Sharing is caring. It’s not that simple on Facebook, though. When it comes to sharing on Facebook, it’s more than just sharing information for others to see. It’s deeply motivational for psychological rewards. Sharing is a communal practice, but it is largely a presentation of the self.
Research discussing the psychology behind sharing cite three important factors that influence Facebook users’ motivations to share. These are: psychological incentives, social capital focus, and content types. Findings from other studies, including from the New York Times, are also incorporated into these themes.
Psychological incentives motivate people to pursue psychological rewards. For example, we seek approval to experience belongingness. Likewise, we practice empathy to feel connection. Therefore, the act of sharing requires deeply personal incentives. Researchers divide psychological incentives into two categories: self-interest incentives and communal incentives.
Identity maintenance drives self-interest incentives on social media. Social media is space for self-enhancement. In other words, people put themselves in a good light through their actions on social media. Shares, like status updates, are an extension of one’s personality. Users share content to display beliefs, values, and how they see the world. Shares are exhibits of the self.
Self-interests also include the need for self-fulfillment. Audiences carry a duty to participate, especially during times of distress. In order to feel involved, users share content about causes they care about. People want to feel knowledgeable. They like to look “woke.”
Our innate need to feel belongingness guides communal incentives. We are social beings who need interaction and companionship. So, users like to share posts to experience group joy. For instance, many of us love sharing information on travel or concerts. These events can be shared with friends. Secondly, communal incentives can be altruistic. Shares provide helpful information for others to solve problems. Finally, communal-driven shares help users learn about community interests or to express empathy for others.
Based on various literature reviews from present studies, there are several aspects of content that impact its success, effectiveness, and potential for share-ability. These include the content’s quality and narrative style, as well as content valence, in other words, emotional tones.
Narrative styles often come with relatable, likable characters. These characters generate a sense of empathy for viewers, who want to see them thrive and succeed. Narratives contain drama elements like suspense, plot, and characters that arouse powerful emotions.
Content with a high emotional arousal, both positive and negative, heavily impact sharing. However, positive emotions, like joy, surprise, inspiration, amusement, excitement, inspiration, and warmth have a more notable, positive impact on sharing than negative emotions.
With sharing, emotional or entertaining content has more success than information-focused content. Unless there is a high-risk factor associated with the message, studies demonstrate that information-focused content negatively impacts sharing. Most importantly, content must be unique, interesting, or possess a high arousal or stimulation factor.
Social capital is defined as the positive effect of interacting with participants within a community or social network. In other words, it is the rewarding feeling that comes with efforts to grow, foster, and nourish relationships.

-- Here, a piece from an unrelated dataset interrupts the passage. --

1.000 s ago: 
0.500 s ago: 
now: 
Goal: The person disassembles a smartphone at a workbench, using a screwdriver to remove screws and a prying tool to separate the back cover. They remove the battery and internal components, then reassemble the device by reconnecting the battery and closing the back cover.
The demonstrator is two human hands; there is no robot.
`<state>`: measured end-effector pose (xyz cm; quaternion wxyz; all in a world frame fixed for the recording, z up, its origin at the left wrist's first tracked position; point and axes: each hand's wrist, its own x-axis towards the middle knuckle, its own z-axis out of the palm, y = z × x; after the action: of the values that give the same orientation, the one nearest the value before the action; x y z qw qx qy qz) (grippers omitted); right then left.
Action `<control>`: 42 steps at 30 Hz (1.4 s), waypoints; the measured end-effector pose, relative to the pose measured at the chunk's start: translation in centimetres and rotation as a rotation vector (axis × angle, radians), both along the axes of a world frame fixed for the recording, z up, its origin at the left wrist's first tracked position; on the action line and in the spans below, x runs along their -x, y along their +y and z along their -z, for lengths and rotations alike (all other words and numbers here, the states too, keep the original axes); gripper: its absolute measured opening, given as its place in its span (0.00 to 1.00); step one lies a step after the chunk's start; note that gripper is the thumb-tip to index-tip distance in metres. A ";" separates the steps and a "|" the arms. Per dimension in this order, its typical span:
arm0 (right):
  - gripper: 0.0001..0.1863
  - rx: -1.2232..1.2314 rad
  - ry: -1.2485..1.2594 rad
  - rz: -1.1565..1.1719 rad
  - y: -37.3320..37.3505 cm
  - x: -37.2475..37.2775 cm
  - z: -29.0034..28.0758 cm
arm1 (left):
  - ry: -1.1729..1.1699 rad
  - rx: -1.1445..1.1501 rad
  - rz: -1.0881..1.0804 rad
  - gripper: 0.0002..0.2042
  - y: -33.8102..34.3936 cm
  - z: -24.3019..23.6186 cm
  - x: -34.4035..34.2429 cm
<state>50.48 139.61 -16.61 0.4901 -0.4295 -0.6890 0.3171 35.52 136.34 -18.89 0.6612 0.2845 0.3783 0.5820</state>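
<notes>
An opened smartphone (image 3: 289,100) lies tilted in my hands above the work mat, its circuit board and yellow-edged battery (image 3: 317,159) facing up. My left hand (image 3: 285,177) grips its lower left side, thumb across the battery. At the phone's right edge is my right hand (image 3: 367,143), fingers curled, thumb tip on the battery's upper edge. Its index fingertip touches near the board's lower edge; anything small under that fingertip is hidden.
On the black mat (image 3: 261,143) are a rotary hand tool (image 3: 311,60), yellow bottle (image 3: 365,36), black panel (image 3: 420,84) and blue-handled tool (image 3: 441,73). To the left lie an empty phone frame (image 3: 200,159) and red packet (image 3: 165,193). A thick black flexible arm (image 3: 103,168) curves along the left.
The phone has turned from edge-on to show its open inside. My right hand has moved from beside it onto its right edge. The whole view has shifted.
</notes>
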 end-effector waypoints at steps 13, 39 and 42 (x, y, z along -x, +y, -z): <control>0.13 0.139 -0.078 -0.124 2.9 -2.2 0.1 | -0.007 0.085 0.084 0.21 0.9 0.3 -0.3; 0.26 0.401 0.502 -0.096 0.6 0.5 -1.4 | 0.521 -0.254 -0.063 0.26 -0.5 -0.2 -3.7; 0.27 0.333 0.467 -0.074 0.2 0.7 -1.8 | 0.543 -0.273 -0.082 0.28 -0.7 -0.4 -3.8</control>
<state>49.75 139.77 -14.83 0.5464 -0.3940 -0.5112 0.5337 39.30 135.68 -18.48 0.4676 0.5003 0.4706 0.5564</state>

There are two types of social capital: bridging and bonding focus. For example, some use social media to strengthen relationships with close friends (bonding). Others use it to build bridges towards more distant social ties (bridging). The latter can include professional networking or simply reaching others beyond immediate circles.

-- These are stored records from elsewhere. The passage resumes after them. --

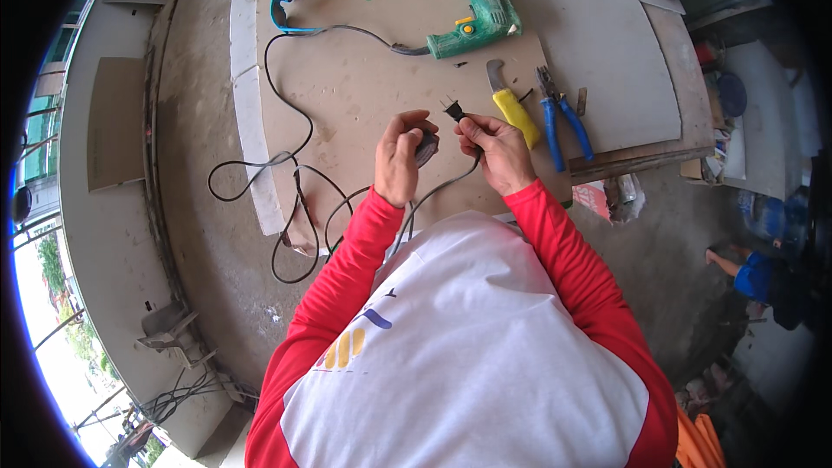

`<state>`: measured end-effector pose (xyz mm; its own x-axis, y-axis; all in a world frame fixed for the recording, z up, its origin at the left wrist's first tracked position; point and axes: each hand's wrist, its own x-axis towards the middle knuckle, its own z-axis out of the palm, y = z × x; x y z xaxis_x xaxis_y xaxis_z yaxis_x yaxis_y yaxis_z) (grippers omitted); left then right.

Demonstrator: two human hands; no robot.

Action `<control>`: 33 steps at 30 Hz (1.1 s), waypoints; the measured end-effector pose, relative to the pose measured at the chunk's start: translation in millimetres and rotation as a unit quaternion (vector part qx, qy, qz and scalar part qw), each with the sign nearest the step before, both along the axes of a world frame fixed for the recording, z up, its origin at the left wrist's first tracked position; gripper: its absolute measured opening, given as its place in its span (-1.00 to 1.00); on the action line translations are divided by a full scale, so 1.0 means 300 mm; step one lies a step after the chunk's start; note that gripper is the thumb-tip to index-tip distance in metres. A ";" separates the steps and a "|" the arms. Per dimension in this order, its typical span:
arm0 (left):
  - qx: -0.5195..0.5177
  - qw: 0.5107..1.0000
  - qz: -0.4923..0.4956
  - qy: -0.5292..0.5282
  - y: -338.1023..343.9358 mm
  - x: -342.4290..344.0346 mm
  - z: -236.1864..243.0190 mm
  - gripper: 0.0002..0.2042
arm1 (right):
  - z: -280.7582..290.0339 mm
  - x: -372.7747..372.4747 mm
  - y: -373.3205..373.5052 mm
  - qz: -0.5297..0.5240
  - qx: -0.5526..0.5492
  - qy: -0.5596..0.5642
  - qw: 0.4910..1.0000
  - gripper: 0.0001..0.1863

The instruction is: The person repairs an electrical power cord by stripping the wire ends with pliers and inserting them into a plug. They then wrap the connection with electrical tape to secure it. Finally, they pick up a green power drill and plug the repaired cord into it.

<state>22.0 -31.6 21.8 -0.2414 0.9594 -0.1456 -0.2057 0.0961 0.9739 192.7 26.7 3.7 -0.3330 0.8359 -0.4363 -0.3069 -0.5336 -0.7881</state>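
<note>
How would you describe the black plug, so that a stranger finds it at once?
Over the brown board, find the person's right hand. It holds the black plug; unlike the blue-handled pliers nearby, this ends in metal prongs.

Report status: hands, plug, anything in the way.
Right hand gripping plug, prongs exposed. Left hand holding small dark object. Knife and pliers lie clear, off right.

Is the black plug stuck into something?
It's out: the right hand holds the black plug, and its metal prongs poke out bare, with no socket around them.
</note>
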 end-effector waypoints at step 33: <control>-0.001 0.996 0.023 0.092 -0.001 0.041 -0.002 -0.79 | 0.039 -0.033 -0.051 0.070 0.224 -0.113 0.966 -0.70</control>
<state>34.2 -32.0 21.1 -0.3077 0.9465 -0.0971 -0.0284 0.0928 0.9953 182.9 11.4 15.5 -0.3948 0.9114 -0.1159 -0.0504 -0.1475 -0.9878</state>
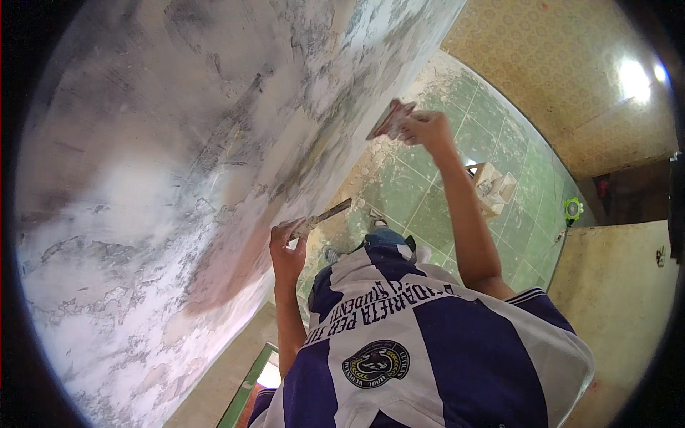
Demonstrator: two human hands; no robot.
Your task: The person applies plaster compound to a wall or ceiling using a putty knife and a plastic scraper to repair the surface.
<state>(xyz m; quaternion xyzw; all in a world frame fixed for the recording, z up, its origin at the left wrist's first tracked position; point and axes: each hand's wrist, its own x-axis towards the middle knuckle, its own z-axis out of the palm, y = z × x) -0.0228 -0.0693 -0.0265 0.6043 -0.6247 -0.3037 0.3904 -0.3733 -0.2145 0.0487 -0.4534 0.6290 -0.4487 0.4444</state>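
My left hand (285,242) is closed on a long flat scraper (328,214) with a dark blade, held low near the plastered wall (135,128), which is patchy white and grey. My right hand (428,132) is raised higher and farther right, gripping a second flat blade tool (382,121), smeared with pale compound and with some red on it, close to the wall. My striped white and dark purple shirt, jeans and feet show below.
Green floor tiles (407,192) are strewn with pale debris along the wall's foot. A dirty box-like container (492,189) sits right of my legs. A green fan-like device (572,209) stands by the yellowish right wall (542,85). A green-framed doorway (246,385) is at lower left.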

The type of content people share thus depends on what kind of social capital they want. Are they sharing to initiate a passionate conversation with their closest friends, who share the same values? Or are they sharing information to reach new audiences or expose distant friends to new ideas?
Research shows that those sharing with their immediate circles tend to have more self-interest incentives. Those sharing with a variety of groups have more communal motives.
As with any social media effort, audience analysis is the foundation to your strategies. Think about why they follow you and how that’s part of their identity. Break down this particular aspect of their identity. Create content that awakens this piece of them, motivating a share to proudly display it for others. Determine if your audience has a bonding focus (close friends) or bridging focus (distant ties). Lastly, create quality content laden with emotion or entertainment. Humans are very selective of the information they process. Content that ignites motivational processing can be filtered into the informational funnel of the brain. Therefore, dig deep into these motivations.